Written by
Allen Ginsberg |
At gauzy dusk, thin haze like cigarette smoke
ribbons past Chrysler Building's silver fins
tapering delicately needletopped, Empire State's
taller antenna filmed milky lit amid blocks
black and white apartmenting veil'd sky over Manhattan,
offices new built dark glassed in blueish heaven--The East
50's & 60's covered with castles & watertowers, seven storied
tar-topped house-banks over York Avenue, late may-green trees
surrounding Rockefellers' blue domed medical arbor--
Geodesic science at the waters edge--Cars running up
East River Drive, & parked at N. Y. Hospital's oval door
where perfect tulips flower the health of a thousand sick souls
trembling inside hospital rooms.

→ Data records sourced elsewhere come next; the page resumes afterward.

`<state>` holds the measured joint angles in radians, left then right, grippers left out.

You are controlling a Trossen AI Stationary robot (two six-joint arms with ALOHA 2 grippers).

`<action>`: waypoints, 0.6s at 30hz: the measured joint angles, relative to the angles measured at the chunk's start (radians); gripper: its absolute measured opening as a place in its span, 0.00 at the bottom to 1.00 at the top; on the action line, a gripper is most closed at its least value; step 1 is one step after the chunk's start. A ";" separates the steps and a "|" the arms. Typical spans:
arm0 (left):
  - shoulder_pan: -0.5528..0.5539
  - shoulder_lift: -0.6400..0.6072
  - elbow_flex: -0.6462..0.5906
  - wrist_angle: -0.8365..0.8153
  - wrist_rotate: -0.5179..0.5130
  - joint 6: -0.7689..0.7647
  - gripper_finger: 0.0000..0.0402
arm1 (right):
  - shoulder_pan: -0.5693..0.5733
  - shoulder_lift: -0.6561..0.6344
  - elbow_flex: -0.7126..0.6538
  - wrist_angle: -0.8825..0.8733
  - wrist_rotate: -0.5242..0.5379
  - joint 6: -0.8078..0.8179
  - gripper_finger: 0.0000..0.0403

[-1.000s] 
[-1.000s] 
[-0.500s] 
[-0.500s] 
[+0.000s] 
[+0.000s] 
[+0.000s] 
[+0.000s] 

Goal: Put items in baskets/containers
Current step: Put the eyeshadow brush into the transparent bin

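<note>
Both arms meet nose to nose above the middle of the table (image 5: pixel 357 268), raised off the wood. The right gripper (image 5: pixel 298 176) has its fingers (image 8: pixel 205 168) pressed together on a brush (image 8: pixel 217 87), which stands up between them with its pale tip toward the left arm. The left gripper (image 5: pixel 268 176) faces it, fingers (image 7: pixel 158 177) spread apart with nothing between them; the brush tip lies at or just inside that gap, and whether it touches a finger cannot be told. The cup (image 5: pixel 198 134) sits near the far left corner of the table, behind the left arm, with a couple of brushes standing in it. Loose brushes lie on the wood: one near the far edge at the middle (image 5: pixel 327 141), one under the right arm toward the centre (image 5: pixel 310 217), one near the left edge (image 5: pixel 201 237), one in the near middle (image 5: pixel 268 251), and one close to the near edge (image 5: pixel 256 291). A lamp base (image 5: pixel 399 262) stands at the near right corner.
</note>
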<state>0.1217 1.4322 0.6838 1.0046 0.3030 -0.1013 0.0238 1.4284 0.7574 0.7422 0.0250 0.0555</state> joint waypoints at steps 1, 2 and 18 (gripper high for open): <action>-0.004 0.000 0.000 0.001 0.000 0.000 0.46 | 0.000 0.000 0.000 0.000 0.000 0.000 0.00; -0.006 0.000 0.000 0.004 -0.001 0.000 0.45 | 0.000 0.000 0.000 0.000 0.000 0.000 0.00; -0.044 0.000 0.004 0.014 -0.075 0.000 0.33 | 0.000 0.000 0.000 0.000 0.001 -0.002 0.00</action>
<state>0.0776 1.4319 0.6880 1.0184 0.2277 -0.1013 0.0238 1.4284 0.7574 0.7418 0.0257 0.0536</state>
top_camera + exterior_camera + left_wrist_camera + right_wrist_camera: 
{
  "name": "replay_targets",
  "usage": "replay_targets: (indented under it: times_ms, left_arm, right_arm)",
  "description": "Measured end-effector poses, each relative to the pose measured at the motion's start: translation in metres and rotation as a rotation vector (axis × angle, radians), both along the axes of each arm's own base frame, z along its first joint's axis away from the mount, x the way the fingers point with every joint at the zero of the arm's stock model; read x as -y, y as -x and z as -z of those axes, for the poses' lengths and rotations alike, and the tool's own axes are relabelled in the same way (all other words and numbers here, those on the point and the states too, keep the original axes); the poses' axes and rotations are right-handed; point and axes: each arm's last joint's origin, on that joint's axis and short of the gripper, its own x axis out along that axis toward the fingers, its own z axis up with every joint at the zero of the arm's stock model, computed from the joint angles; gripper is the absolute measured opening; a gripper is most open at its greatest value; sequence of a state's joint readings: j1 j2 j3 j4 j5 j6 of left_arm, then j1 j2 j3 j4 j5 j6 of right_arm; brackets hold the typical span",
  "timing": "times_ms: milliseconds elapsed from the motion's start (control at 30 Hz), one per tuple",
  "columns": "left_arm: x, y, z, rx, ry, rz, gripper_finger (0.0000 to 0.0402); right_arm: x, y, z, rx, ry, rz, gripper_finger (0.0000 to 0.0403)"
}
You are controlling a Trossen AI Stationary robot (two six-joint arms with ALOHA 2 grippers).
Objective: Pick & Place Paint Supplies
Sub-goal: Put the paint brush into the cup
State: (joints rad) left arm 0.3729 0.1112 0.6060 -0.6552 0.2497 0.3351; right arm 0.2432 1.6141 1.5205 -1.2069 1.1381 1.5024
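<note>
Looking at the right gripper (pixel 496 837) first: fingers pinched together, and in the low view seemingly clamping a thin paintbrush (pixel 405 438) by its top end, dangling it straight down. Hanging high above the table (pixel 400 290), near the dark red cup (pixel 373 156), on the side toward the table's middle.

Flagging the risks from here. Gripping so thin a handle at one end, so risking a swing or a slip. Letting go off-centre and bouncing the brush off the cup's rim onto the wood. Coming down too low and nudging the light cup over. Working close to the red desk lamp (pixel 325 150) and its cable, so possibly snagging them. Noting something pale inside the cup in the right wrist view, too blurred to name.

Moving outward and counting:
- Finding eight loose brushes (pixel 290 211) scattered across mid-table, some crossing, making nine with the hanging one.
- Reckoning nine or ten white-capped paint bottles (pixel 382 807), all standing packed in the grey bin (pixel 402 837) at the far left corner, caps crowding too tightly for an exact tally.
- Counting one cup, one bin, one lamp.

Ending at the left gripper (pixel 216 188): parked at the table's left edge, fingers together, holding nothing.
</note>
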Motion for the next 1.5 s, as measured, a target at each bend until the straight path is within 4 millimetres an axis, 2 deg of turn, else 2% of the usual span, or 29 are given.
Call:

Triboro bridge steel-spiked
penthouse orange roofs, sunset tinges the river and in a few
Bronx windows, some magnesium vapor brilliances're
spotted five floors above E 59th St under grey painted bridge
trestles. Way downstream along the river, as Monet saw Thames
100 years ago, Con Edison smokestacks 14th street,
& Brooklyn Bridge's skeined dim in modern mists--
Pipes sticking up to sky nine smokestacks huge visible--
U. N. Building hangs under an orange crane, & red lights on
vertical avenues below the trees turn green at the nod
of a skull with a mild nerve ache. Dim dharma, I return
to this spectacle after weeks of poisoned lassitude, my thighs
belly chest & arms covered with poxied welts,
head pains fading back of the neck, right eyebrow cheek
mouth paralyzed--from taking the wrong medicine, sweated
too much in the forehead helpless, covered my rage from
gorge to prostate with grinding jaw and tightening anus
not released the weeping scream of horror at robot Mayaguez
World self ton billions metal grief unloaded
Pnom Penh to Nakon Thanom, Santiago & Tehran.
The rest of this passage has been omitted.